To encode that with rust types:

pub struct CalendarDuration {
    // Components with a nominal duration
    months: u32,
    days: u32,
    // Components with an accurate duration
    accurate: AccurateDuration,
}

enum AccurateDuration {
    MinutesAndSubMinuteSecondsAndNanos(u32, u8, u32),
    SecondsAndNanos(u32, u32);
}

We can simplify that a bit if we manually uphold the relation between minutes and seconds fields to:

pub struct CalendarDuration {
    // Components with a nominal duration
    months: u32,
    days: u32,
    // Components with an accurate duration
    minutes: u32,
    seconds: u32,
    nanos: u32,
}

The idea is that if you have an existing CalendarDuration and change it with with_seconds, it should switch to the SecondsAndNanos mode. Previous minutes and seconds should be forgotten. And if minutes is non-zero, seconds must be less than 61.
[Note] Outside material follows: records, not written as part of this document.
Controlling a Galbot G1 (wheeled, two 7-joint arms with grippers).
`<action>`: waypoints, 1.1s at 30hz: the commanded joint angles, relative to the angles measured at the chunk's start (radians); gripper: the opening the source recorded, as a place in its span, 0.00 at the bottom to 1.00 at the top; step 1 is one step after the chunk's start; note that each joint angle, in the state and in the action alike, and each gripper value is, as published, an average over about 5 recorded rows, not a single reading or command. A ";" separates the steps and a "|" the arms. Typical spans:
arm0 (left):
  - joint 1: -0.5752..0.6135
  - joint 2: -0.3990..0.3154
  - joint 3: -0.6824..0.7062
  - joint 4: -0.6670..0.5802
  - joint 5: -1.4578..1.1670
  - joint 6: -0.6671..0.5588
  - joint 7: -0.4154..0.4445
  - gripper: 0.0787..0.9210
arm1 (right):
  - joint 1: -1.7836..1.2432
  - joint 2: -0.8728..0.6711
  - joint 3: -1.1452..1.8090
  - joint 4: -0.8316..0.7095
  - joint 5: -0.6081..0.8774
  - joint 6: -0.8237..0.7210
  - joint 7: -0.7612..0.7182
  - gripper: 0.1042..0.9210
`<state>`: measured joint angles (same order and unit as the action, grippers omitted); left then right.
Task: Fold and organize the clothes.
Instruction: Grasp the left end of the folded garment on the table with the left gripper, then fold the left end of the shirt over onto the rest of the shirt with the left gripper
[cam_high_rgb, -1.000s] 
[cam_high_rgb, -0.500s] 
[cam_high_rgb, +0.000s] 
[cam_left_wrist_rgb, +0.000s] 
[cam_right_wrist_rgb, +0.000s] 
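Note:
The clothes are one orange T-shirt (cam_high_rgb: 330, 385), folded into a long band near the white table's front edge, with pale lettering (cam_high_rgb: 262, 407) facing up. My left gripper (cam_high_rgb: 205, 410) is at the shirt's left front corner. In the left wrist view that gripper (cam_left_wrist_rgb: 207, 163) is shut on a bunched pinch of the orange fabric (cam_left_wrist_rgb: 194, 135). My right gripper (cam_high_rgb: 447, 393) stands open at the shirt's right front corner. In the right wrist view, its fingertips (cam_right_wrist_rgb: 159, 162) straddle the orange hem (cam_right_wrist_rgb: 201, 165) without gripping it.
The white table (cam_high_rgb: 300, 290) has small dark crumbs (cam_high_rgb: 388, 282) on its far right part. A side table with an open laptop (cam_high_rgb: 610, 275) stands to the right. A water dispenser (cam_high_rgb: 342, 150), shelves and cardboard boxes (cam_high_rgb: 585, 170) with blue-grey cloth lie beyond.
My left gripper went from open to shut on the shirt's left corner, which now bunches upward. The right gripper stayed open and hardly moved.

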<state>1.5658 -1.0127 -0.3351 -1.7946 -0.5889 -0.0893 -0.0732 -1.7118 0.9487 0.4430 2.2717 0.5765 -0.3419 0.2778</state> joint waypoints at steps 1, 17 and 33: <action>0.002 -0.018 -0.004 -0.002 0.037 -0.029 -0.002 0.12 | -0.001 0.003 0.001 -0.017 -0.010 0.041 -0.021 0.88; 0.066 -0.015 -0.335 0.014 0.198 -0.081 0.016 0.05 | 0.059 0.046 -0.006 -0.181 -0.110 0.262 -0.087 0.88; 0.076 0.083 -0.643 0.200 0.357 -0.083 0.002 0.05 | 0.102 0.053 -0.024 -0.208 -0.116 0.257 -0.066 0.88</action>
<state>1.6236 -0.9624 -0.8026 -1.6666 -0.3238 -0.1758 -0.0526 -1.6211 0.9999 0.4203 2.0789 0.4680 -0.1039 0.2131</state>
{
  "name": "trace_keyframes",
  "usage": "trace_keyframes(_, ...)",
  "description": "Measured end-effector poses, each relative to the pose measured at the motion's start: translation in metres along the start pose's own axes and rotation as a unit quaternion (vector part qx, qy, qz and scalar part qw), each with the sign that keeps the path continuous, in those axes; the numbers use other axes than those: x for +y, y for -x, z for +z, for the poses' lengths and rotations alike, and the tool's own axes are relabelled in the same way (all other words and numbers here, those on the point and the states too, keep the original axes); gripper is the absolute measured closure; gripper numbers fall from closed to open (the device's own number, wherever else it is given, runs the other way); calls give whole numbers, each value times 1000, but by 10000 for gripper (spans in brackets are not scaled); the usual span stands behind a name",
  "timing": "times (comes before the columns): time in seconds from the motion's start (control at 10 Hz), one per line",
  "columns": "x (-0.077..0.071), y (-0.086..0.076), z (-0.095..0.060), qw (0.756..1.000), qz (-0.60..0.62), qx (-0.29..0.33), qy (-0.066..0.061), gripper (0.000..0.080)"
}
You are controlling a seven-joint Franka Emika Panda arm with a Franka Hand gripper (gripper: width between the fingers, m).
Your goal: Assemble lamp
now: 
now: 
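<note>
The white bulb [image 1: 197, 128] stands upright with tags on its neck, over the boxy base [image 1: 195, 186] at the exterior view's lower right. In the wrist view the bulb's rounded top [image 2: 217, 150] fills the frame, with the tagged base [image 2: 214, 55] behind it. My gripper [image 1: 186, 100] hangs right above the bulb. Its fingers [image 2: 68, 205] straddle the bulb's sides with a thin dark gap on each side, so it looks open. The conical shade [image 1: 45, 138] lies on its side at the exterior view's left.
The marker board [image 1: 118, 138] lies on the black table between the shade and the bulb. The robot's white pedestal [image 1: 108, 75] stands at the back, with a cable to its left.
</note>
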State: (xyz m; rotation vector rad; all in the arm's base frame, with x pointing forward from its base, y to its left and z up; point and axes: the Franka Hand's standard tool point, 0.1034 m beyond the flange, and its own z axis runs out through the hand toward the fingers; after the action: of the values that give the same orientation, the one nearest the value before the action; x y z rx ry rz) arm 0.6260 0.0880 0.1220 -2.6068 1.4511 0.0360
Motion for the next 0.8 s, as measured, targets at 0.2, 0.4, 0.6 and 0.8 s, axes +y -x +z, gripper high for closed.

If we already have to uphold a relation between minutes and seconds anyway, why not encode them in a single u32 and get the smaller type size for free? And if we don't do it now but want to keep the option for the optimization open for later, we should already include the range checks.

I have to admit stuffing the discriminant inside the nanos field, and using the other bit for niche optimization, is a premature optimization. Can we please keep it?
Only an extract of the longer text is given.